WHAT IS EXPECTED —
What you return should be every line of the material, unchanged.

INFORMATION SHOWN —
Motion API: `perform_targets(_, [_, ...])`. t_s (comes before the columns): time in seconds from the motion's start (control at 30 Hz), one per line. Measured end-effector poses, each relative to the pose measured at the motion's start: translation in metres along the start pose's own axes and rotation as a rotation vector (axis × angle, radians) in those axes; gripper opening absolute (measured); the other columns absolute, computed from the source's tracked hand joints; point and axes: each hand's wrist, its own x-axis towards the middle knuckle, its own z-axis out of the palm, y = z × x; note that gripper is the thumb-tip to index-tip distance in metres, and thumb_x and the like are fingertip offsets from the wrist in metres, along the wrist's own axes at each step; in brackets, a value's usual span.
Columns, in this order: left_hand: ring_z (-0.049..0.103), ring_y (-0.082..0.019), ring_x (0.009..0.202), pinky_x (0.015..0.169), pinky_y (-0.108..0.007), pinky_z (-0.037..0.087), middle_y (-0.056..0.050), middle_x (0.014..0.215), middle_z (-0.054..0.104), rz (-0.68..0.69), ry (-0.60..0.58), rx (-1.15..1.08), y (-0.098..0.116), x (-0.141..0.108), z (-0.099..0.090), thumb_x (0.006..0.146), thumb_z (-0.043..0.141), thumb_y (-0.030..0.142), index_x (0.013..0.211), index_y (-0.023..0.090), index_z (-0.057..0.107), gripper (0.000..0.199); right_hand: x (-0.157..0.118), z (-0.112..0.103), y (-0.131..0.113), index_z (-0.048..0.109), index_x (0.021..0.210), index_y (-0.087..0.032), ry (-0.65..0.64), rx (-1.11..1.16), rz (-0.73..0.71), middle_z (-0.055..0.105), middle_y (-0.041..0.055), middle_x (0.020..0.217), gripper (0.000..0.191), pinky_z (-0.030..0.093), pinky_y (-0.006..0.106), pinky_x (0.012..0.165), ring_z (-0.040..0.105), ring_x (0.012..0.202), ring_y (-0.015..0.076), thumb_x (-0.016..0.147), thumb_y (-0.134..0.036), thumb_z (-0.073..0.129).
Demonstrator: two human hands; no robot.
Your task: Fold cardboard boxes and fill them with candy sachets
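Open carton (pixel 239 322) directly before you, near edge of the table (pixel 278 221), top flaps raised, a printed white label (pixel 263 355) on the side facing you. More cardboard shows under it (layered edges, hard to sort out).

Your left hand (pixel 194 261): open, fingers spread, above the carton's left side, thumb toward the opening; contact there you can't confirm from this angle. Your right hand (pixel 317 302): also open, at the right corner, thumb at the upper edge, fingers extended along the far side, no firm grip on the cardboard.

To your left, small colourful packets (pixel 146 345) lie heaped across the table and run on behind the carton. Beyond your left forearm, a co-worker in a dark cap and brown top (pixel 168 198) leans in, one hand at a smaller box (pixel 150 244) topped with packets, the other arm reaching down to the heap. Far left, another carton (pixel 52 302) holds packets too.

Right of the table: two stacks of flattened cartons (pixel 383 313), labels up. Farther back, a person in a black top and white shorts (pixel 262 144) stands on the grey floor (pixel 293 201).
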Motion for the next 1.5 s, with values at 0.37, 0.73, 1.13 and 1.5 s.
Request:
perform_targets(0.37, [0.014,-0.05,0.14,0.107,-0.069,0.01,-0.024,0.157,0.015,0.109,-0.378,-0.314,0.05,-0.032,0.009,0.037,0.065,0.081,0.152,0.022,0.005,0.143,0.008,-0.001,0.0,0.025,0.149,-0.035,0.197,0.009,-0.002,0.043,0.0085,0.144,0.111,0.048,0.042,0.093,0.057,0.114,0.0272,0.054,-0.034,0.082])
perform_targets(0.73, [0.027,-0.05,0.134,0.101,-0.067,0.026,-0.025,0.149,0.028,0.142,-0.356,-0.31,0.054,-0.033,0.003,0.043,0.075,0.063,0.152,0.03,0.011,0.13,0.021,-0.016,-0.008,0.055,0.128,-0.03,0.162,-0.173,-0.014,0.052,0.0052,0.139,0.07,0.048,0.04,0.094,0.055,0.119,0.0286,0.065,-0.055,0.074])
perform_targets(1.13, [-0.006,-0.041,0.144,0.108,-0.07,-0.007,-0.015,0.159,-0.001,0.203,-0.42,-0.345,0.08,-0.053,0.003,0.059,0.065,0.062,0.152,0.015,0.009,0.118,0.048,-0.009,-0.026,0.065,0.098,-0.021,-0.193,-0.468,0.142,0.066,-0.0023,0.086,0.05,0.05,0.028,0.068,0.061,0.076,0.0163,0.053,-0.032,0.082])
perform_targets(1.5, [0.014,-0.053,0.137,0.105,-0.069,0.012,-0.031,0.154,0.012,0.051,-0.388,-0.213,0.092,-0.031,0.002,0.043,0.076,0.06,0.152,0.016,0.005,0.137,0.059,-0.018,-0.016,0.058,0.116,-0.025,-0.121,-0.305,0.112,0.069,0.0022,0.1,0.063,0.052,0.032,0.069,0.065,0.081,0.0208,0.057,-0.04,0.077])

REPLY TO THE EXERCISE —
Motion API: `perform_targets(_, [_, ...])`. t_s (comes before the columns): time in seconds from the motion's start (control at 30 Hz), one per line. Measured end-effector poses, each relative to the pose measured at the motion's start: translation in metres along the start pose's own axes and rotation as a rotation vector (axis × angle, radians) in those axes; gripper opening absolute (measured); the other columns absolute, computed from the source's tracked hand joints; point and axes: each hand's wrist, its own x-axis towards the middle knuckle, its own z-axis out of the palm, y = z × x; note that gripper is the thumb-tip to index-tip distance in metres, and thumb_x and the like are fingertip offsets from the wrist in metres, along the wrist's own axes at each step; in brackets, a value's usual span.
Columns, in this order: left_hand: ring_z (-0.049..0.103), ring_y (-0.082..0.019), ring_x (0.009..0.202), pinky_x (0.015..0.169), pinky_y (-0.108..0.007), pinky_z (-0.037..0.087), middle_y (-0.056..0.050), middle_x (0.014..0.215), middle_z (-0.054..0.104), rz (-0.68..0.69), ry (-0.60..0.58), rx (-1.15..1.08), y (-0.098..0.116), x (-0.141..0.108), z (-0.099..0.090), thumb_x (0.006..0.146), thumb_z (-0.043..0.141), thumb_y (-0.030..0.142), index_x (0.013..0.211), index_y (-0.023..0.090), index_z (-0.057..0.107), gripper (0.000..0.199); right_hand: x (-0.157..0.118), z (-0.112..0.103), y (-0.131..0.113), index_z (-0.048..0.109), index_x (0.021..0.210), index_y (-0.087..0.032), ry (-0.65..0.64), rx (-1.11..1.16), rz (-0.73..0.71), middle_z (-0.055..0.105), middle_y (-0.041..0.055), middle_x (0.020..0.217), gripper (0.000..0.191), pinky_z (-0.030..0.093), pinky_y (-0.006..0.106), pinky_x (0.012..0.165), ring_z (-0.040..0.105), ring_x (0.012..0.202), ring_y (-0.015..0.076), thumb_x (-0.016..0.147), thumb_y (-0.134..0.036), thumb_z (-0.073..0.129).
Demonstrator: two human hands; no robot.
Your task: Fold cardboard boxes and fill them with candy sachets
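Open carton (pixel 239 322) directly before you, near edge of the table (pixel 278 221), top flaps raised, a printed white label (pixel 263 355) on the side facing you. More cardboard shows under it (layered edges, hard to sort out).

Your left hand (pixel 194 261): open, fingers spread, above the carton's left side, thumb toward the opening; contact there you can't confirm from this angle. Your right hand (pixel 317 302): also open, at the right corner, thumb at the upper edge, fingers extended along the far side, no firm grip on the cardboard.

To your left, small colourful packets (pixel 146 345) lie heaped across the table and run on behind the carton. Beyond your left forearm, a co-worker in a dark cap and brown top (pixel 168 198) leans in, one hand at a smaller box (pixel 150 244) topped with packets, the other arm reaching down to the heap. Far left, another carton (pixel 52 302) holds packets too.

Right of the table: two stacks of flattened cartons (pixel 383 313), labels up. Farther back, a person in a black top and white shorts (pixel 262 144) stands on the grey floor (pixel 293 201).
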Motion for the next 1.5 s, with values at 0.37, 0.73, 1.13 and 1.5 s.
Request:
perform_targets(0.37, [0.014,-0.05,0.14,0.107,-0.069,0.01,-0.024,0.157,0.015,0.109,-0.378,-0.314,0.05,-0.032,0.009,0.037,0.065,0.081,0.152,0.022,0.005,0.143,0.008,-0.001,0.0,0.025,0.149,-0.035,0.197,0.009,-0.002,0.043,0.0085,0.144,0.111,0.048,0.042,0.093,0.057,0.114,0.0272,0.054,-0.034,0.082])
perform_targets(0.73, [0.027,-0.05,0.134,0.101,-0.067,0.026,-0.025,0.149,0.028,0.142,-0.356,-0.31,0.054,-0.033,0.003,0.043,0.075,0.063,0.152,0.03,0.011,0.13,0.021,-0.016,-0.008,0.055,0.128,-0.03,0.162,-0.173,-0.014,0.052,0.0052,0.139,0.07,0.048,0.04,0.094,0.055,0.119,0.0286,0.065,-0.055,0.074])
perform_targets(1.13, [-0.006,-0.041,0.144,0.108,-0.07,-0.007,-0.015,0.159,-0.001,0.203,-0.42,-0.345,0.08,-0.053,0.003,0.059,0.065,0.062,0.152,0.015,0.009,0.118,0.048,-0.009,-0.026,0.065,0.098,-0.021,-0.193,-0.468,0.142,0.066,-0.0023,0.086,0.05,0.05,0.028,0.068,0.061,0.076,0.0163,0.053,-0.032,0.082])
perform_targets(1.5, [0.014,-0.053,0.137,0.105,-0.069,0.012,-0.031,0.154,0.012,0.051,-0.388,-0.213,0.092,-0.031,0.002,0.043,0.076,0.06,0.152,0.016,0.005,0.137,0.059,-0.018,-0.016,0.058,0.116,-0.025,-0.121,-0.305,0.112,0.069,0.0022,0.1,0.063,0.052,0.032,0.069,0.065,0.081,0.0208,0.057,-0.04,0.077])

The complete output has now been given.